TECHNOLOGY IN CONTEXT
Small Form-Factors Push Automation in New Areas
Re-Thinking Small Form-Factor Embedded PCs
New I/O perspective challenges conventional wisdom about stackable architectures.
COLIN MCCRACKEN, SMALL FORM FACTOR SIG
An amazing thing happens when engineers and product marketers talk directly to customers and end users. This direct, unfiltered interchange provides not only “what” is required, but “how” and “why” specific choices are made. Applying this principle to the small form-factor computer arena provides a fresh round of customer data, which can be used to create standards with cohesion, consistency and stability over a 10-year-plus horizon.

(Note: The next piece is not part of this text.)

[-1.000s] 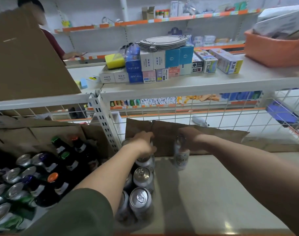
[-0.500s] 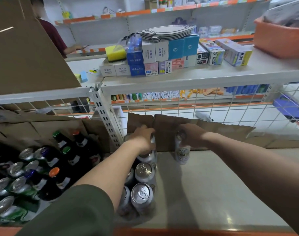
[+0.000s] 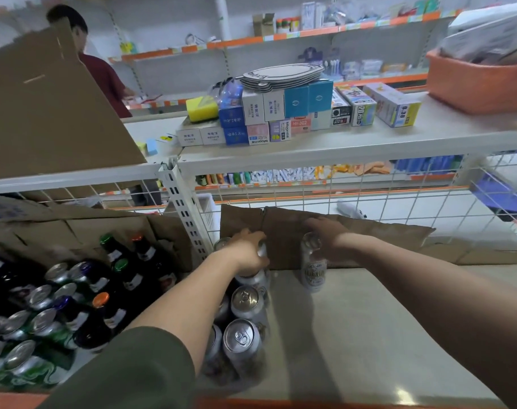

Talking to users about their evolving small form-factor embedded computing needs is leading to a new set of governing standards that can move this fragmented market forward. Coordination and cooperation in what has become the fastest growing area of the embedded computing market can replace the lack of standardization and diffusion common today.
Decades of CPU-Driven Standards
For small form-factor SBCs, board-to-board interfaces have been nothing more than repackaged PC chipset buses for decades. Going forward, these CPU-centric notions must be re-examined, as pressures to bring more functionality into smaller spaces requires flexibility and leaves no room for inefficiency.
When looking at new processors or chipsets, once again the tendency is to bring their highest-speed buses to off-board expansion connectors, with the belief that anything slower can be created with bridge chips or FPGAs. After all, PCI Express is newer than the PCI Bus, which was newer than the ISA Bus. Imagine the possibilities with a PCI Express x16 interface! Now imagine the overhead and waste in this when running relays that operate traffic signal lights if only a x16 PCI Express interface is available.
It is quite easy to examine the current chipsets on the market and create a new interface standard that showcases the highest bandwidth bus. That is essentially how most previous board-to-board interfaces were defined. This approach automatically dictates a particular CPU architecture in a self-fulfilling prophecy. Considering PCI Express high bandwidth versus the low-speed I/O and 100-600 MHz processors used broadly in today’s embedded market, the big question is whether or not the I/O community can drink from a fire hose to supply many garden-variety peripherals of the future.
Power to the People
For the majority of system manufacturers and integrators, what their equipment does and how it operates is all about the application, hardware and software. The Small Form Factor Special Interest Group (SFF-SIG), a new industry collaboration of many types of suppliers, including component vendors, board vendors, power supply and enclosure designers, wants to give system manufacturers a voice regarding the standards that drive the embedded computers they will purchase in the future.
The SIG members have been out talking to embedded systems designers during the last 6 months. These customers are system OEMs who rely upon off-the-shelf embedded computer systems and boards for long-lived applications. The design alternatives of either proprietary (single-vendor) non-standard solutions or full custom designs are plagued with vendor risk and alternative sourcing issues. The open market has always thrived on choice, so it is appropriate to query customer needs and then create useful, multi-sourced standards from their input.
With all of the “legacy free” hype in the market, the members were a bit surprised to learn that in many cases, the concern was not about how many Gigabytes per second will need to flow across the board-to-board interfaces, but rather how easy it needs to be to continue to attach low-speed input and output devices in the future. It appears that rumors of the death of legacy peripherals and the ISA Bus have been greatly exaggerated. Some of the feedback we received is depicted in Figures 1 and 2. Figure 1 represents an aggregation of customer feedback regarding where the requirements for the majority of systems fall with regard to processor power and speed and the capabilities of the I/O.


Serial Ports
The venerable serial port has vanished from desktop motherboards. Many embedded processor boards continue to provide these thanks to legacy serial and super I/O devices. Whether synchronous or asynchronous, serial ports are mainstream in embedded systems, both as external DB9 connectors and as cabled board-to-board interfaces. Medical, industrial, point-of-sale and portable devices all require support for serial peripherals. Bar code scanners, cash drawers, keypads and low-speed wireless converters are just a few examples.